Examining the gamaka systems of Sarngadeva, Somanatha and Subbarama Diksitar, it may strike us that some techniques of ornamentation can be listed under more than one category. For example, the odukkal and the nokku, respectively produced by deflection (that is, sideward pulling) and release of a string, may be regarded as stress ornaments, although they also represent the simplest form of vibrato. The most interesting example of a multifunctional ornament is the vali, a deflected pralltriller or inverted mordent, which could be regarded as a type of vibrato, although Diksitar places it in the category of stress ornaments. However, the vali may also function as an ornament of connection. In modern practice the traditional South Indian term vali and its North Indian equivalent mida or mind represent a favourite technique of portamento.
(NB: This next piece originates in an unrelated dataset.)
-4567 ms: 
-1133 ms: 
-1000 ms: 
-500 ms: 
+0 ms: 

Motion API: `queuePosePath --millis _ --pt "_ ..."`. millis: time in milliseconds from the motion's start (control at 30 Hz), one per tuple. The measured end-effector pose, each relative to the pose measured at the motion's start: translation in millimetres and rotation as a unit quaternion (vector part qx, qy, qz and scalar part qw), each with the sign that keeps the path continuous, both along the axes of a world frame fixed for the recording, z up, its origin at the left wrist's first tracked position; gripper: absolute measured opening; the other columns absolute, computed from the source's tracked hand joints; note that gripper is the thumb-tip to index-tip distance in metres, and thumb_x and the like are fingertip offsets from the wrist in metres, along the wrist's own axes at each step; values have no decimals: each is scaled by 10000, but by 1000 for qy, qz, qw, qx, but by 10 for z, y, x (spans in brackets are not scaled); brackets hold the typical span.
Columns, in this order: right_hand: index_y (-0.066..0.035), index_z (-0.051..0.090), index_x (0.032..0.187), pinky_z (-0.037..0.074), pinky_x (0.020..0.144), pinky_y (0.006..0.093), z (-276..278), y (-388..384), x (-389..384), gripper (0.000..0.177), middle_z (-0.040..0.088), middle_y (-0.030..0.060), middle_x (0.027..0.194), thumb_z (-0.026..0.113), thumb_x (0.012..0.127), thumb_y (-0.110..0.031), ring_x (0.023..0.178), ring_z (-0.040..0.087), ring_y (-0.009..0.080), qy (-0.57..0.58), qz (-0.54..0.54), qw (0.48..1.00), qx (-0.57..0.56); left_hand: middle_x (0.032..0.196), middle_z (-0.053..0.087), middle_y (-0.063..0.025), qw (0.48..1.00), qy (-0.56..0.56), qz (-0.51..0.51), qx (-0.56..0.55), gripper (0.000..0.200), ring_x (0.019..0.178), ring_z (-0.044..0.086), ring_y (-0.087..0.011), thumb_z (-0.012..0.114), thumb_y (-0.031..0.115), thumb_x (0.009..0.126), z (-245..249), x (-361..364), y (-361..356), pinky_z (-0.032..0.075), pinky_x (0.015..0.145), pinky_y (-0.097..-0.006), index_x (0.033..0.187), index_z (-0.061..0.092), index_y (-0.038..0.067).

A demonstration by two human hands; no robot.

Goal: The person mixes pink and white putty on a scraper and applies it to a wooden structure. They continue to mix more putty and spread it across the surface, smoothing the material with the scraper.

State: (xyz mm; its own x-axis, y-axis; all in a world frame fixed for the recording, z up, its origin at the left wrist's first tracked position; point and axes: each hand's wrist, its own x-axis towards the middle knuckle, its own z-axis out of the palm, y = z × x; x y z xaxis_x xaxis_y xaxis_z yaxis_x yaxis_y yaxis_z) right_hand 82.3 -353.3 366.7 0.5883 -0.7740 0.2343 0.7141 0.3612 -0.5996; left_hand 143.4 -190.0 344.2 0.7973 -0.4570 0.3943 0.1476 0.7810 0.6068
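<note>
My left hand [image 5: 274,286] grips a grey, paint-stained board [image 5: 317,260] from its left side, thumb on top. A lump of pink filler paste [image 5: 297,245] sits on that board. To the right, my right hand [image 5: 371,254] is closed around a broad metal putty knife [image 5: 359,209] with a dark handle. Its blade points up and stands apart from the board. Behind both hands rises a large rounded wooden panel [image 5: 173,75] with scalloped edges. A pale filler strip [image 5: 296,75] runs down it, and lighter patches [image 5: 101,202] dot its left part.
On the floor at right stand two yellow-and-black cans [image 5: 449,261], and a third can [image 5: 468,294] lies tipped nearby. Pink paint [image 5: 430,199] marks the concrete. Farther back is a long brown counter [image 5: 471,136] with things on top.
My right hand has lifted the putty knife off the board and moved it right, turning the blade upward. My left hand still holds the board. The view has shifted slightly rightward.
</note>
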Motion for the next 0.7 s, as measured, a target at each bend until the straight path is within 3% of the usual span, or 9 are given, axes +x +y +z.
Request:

According to medieval Indian musical theory vali was applied in a phrase technique called vahani, a Sanskrit word meaning "carrying", which corresponds to the literal meaning of the Italian word portamento. Among the various types of portamento phrases the medieval musicologists Sarngadeva (Shringy and Prem Lata Sharma 1989:177, verses 115-119) and Kumbha (Premlata Sharma 1963, chapters 2, 3, 4, verses 19-24) mention a special type of portamento named khutta, in which intermediate notes enter the interval covered by the portamento. In medieval musical theory a complex portamento, a "knotted" (granthita) vali, is called kurula. Subbarama Diksitar regarded the modern odukkal, the deflected single vibrato, and orika, the deflected note of complement or cambiata, as variants of this medieval kurula.